Sejujurnya, Ibu turut berperan dalam penerbitan kembali buku tersebut. Ada beberapa penerbit yang mendekati Pak C. Kowaas, tapi Beliau tidak begitu antusias. Namun setelah saya menunjukkan beberapa komentar tentang buku Dewa Ruci di internet, termasuk komentar Ibu, Beliau jadi bersemangat. Nah, ketika Gramedia mendekatinya pada awal tahun ini, semua berlangsung begitu cepat. Memang benar bahwa Tuhan membuat segala sesuatu indah pada waktunya.

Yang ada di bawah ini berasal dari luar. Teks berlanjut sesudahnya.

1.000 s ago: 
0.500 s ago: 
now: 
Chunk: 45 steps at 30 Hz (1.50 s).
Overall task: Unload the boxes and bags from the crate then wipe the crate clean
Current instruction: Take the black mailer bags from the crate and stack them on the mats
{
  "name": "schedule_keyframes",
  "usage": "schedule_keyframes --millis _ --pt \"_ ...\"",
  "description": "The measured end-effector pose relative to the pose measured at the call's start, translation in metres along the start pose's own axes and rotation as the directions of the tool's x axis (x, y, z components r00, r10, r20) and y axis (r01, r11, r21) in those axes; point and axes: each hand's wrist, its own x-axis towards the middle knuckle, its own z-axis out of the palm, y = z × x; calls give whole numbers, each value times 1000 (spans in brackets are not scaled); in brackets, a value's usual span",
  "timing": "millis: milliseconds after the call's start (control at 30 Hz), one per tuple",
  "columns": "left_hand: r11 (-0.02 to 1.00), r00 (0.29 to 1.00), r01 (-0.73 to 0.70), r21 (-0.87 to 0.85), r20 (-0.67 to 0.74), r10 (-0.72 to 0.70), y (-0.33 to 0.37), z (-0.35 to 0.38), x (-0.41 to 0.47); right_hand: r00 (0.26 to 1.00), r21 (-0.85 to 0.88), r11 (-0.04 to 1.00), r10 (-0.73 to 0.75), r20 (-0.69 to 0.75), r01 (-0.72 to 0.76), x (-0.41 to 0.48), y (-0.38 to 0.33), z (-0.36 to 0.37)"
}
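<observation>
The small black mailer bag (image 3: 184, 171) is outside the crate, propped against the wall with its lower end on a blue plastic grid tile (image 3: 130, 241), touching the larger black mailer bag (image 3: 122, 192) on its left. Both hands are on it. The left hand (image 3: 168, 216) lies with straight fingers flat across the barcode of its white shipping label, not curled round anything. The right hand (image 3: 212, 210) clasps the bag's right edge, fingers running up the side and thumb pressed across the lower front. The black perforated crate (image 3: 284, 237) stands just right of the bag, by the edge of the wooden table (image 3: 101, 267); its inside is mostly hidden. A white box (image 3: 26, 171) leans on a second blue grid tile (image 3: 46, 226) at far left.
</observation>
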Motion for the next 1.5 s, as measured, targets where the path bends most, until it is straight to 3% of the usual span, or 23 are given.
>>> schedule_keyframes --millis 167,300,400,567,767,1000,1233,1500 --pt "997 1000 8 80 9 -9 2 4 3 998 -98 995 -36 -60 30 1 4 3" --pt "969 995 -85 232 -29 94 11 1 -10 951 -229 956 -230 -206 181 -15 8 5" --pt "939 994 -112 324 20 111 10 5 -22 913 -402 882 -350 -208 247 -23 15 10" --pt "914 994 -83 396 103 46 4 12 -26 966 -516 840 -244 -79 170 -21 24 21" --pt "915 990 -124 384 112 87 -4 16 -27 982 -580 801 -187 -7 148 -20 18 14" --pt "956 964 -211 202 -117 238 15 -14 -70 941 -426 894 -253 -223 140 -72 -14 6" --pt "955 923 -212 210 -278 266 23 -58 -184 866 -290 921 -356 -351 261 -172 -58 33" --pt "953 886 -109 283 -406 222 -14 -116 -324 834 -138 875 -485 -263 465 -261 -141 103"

Demikian, Bu Titi. Sekali lagi terimakasih atas dukungan Ibu.
Salam hormat,
Sam
Wah, saya tidak menyangka komentar saya bisa ikut membawa dampak sebesar ini! Saya lantas bertanya apakah buku ini akan dibuatkan acara peluncuran, dan kira-kira kapan. Sebab, saya ingin sekali bertemu langsung dengan Pak Cornelis. Menurut Sam, selain peluncuran buku, pihak Kick Andy juga ingin membuat acara dan mewawancarai Pak Cornelis terkait buku ini. Dan semua itu akan disesuaikan dengan jadwal kedatangan KRI Dewa Ruci ke Tanah Air setelah mengemban tugas mengikuti lomba layar di Eropa. Pokoknya, saya akan terus dikabari soal kepastian acara.

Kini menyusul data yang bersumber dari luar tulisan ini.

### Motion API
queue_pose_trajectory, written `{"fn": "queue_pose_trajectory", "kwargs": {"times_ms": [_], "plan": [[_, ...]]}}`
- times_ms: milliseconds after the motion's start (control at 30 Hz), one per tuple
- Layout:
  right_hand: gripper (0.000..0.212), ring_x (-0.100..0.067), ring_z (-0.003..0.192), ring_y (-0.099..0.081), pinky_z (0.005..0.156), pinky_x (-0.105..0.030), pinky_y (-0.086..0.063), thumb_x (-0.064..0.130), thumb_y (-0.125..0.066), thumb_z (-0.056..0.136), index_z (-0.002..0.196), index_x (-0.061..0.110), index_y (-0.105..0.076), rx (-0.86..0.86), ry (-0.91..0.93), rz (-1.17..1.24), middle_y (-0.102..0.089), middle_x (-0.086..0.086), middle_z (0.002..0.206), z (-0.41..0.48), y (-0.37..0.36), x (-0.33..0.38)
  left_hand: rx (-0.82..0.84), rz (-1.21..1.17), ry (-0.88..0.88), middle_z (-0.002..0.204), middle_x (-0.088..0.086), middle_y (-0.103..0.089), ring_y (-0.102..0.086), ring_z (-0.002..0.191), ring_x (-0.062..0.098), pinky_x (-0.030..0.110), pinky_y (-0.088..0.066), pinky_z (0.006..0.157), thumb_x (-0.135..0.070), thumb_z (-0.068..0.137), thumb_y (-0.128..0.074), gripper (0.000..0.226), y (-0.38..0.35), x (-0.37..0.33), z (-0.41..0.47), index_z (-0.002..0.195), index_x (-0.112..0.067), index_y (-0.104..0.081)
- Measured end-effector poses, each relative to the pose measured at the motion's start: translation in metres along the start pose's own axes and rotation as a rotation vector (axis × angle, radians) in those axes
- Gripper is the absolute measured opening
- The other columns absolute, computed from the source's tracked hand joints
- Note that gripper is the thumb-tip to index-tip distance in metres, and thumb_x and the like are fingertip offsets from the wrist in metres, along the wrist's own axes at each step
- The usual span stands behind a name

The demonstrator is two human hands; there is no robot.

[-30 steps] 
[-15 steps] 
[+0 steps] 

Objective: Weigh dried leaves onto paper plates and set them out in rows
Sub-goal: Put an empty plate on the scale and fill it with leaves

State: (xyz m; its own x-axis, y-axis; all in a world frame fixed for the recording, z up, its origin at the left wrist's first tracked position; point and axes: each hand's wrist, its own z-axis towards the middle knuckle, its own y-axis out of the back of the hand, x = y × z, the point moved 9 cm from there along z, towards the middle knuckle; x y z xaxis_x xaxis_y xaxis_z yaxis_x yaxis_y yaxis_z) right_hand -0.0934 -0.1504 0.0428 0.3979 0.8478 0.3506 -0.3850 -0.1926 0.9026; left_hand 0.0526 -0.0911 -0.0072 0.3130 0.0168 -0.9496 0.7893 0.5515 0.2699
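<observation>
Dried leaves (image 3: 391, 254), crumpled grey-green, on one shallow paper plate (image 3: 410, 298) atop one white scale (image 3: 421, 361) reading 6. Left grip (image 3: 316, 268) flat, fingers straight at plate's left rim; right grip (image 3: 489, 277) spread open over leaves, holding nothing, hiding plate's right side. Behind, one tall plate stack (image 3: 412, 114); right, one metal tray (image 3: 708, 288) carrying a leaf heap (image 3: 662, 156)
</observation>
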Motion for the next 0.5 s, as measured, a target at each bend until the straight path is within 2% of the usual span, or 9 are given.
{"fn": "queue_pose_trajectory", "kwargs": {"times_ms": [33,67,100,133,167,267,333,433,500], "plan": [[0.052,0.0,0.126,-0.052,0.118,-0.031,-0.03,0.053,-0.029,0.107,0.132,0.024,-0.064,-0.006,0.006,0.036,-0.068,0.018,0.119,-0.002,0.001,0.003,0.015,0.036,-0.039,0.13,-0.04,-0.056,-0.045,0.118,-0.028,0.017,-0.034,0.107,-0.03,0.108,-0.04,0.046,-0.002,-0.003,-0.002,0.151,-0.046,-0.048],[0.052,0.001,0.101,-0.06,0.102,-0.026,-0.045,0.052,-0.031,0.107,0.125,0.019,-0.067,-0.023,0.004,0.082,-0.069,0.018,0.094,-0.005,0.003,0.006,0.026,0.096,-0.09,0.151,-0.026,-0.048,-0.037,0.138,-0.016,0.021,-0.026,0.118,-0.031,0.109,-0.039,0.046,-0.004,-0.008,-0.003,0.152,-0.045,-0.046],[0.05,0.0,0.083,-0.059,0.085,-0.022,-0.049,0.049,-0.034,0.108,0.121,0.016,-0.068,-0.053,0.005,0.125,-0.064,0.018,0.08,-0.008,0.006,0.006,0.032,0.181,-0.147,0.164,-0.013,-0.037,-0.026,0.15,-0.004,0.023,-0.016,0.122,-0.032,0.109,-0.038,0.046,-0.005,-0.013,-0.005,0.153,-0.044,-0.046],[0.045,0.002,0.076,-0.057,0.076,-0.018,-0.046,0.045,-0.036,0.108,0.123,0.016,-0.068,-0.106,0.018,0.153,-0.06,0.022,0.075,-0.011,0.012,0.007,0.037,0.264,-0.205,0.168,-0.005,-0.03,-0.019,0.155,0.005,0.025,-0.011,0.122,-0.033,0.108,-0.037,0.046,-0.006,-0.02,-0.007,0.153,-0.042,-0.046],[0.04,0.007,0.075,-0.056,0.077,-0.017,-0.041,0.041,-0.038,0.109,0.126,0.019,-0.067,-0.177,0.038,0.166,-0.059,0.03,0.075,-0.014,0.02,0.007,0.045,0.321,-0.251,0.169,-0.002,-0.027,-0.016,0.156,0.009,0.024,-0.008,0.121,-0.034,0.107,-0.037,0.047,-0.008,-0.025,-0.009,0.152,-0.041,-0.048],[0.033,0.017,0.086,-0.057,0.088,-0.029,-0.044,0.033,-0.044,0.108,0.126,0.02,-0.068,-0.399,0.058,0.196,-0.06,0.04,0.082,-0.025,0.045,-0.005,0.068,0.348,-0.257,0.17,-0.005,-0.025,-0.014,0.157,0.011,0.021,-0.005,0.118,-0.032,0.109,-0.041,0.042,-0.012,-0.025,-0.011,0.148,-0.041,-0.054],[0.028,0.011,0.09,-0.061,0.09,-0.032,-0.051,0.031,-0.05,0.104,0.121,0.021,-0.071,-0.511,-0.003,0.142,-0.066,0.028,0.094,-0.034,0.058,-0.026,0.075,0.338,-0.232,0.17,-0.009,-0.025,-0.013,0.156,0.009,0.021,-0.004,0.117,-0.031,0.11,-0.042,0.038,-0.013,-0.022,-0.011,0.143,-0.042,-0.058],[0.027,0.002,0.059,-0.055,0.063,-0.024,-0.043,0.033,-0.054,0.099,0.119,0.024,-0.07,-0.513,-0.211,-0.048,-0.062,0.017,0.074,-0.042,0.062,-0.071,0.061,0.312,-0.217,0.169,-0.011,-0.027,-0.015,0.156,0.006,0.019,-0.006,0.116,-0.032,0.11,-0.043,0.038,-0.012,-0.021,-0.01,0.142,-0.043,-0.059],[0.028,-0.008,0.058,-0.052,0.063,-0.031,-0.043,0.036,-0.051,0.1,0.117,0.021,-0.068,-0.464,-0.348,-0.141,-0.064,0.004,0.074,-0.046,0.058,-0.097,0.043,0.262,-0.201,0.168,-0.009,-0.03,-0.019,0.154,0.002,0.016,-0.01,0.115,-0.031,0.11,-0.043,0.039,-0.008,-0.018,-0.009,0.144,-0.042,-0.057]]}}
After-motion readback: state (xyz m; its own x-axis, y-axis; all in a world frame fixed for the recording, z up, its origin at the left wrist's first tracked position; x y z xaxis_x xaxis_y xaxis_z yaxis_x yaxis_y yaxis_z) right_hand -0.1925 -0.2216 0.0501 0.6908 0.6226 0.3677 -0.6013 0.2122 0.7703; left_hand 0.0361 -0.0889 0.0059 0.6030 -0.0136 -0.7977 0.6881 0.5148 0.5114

Maka, Jumat, 19 November kemarin, saya berangkat dari Cibinong usai lohor, dan akhirnya bertemu langsung dengan Cornelis Kowaas di Gramedia Matraman, tempat acara peluncuran buku dilangsungkan. Sebelumnya saya disambut Samuel Kowaas, yang ternyata mengikuti jejak ayahnya menjadi anggota TNI Angkatan Laut. Sam membawa saya berkenalan dengan ayahnya yang masih tampak gagah di usia 78 tahun. Pak Cornelis menyalami saya dengan erat, dan setelah bercakap-cakap sebentar, memperkenalkan saya kepada sejumlah rekannya. “Kalau bukan karena Bu Titi ini, mungkin buku ini tidak diterbitkan lagi,” kata beliau. Saya dipersilakan duduk di bagian depan. Dan saat acara yang juga dihadiri komandan KRI Dewa Ruci beserta sejumlah awaknya itu sudah dimulai, Pak Kowaas juga menyebut nama saya dalam sambutannya serta meminta saya berdiri untuk diperkenalkan. Wah, saya jadi terharu....

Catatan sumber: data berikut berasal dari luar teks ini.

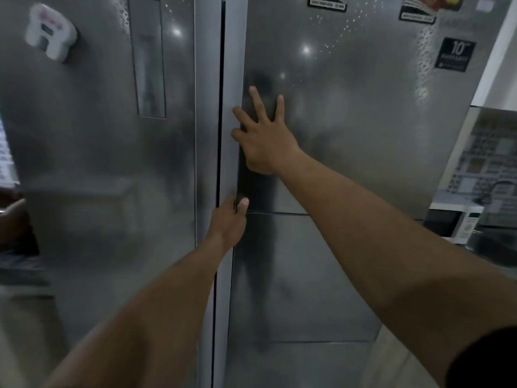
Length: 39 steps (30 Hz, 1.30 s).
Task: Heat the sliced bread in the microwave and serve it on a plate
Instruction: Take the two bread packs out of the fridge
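Observation:
A tall steel side-by-side fridge fills the view, its right door (349, 121) and left door (98, 163) meeting at a dark centre gap. My left hand (228, 222) grips the inner edge of the right door, fingers curled into the gap and thumb on the front. Higher up, my right hand (264, 135) lies flat on the same door with fingers spread and straight. A white microwave (458, 222) stands on the counter at the far right. No bread or plate is in view.
A white magnet (50, 32) sticks to the left door, and stickers (451, 54) sit on the upper right door. A tap and tiled wall (492, 169) show beyond the fridge at right. A dark object (14, 225) sits at the left edge.

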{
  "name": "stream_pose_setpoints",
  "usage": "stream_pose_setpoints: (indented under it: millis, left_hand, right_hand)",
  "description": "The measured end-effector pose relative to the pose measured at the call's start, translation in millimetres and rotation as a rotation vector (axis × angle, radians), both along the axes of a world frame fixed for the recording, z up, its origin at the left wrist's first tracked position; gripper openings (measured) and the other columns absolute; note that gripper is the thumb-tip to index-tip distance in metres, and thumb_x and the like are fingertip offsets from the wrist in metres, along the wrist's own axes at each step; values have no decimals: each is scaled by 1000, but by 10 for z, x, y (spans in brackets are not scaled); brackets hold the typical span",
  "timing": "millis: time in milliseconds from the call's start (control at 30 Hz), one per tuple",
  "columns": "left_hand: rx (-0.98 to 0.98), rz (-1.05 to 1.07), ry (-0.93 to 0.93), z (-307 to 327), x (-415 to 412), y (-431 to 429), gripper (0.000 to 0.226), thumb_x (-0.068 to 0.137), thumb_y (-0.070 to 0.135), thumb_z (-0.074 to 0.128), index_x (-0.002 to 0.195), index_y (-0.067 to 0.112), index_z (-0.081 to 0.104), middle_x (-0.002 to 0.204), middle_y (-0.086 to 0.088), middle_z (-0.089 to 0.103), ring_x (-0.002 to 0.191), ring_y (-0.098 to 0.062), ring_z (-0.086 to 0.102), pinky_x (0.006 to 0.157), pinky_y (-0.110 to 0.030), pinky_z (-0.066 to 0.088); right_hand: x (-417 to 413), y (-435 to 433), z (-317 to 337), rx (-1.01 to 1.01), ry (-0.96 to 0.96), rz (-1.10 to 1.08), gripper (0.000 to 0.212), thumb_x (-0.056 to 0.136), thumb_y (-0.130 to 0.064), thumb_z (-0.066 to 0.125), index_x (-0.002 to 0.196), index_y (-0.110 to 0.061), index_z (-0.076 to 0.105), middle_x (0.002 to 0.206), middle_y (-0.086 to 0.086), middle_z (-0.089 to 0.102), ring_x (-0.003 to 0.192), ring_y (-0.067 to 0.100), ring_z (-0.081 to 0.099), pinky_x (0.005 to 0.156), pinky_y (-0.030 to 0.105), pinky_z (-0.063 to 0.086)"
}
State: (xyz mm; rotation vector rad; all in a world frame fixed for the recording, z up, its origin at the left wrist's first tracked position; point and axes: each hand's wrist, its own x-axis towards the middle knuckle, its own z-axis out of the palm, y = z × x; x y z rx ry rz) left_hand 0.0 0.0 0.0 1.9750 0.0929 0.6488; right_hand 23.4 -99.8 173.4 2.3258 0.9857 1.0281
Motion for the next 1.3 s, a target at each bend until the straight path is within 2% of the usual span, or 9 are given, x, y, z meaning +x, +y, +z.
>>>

Kalau saja sempat, sebenarnya kemarin saya ingin menceritakan kisah buku yang saya selundupkan itu. Tetapi, biarlah. Saya cukup bahagia karena buku di tangan saya kali ini—yang saya beli sendiri, bukan “pinjaman” dari perpustakaan sekolah—menjadi buku pertama yang ditandatangani Pak Cornelis. Dan tetap saja, saya akan selalu merekomendasikan buku bagus ini kepada siapa saja. Apalagi kepada penggemar kisah-kisah petualangan mendebarkan, perindu cerita tentang rasa kebangsaan, nasionalisme, semangat menyala yang tak kunjung padam, meski diterpa dahsyatnya gelombang tujuh samudra.
Tidak perlu diragukan lagi: saya bangga menjadi bagian dari “pelayaran” ketiga ini!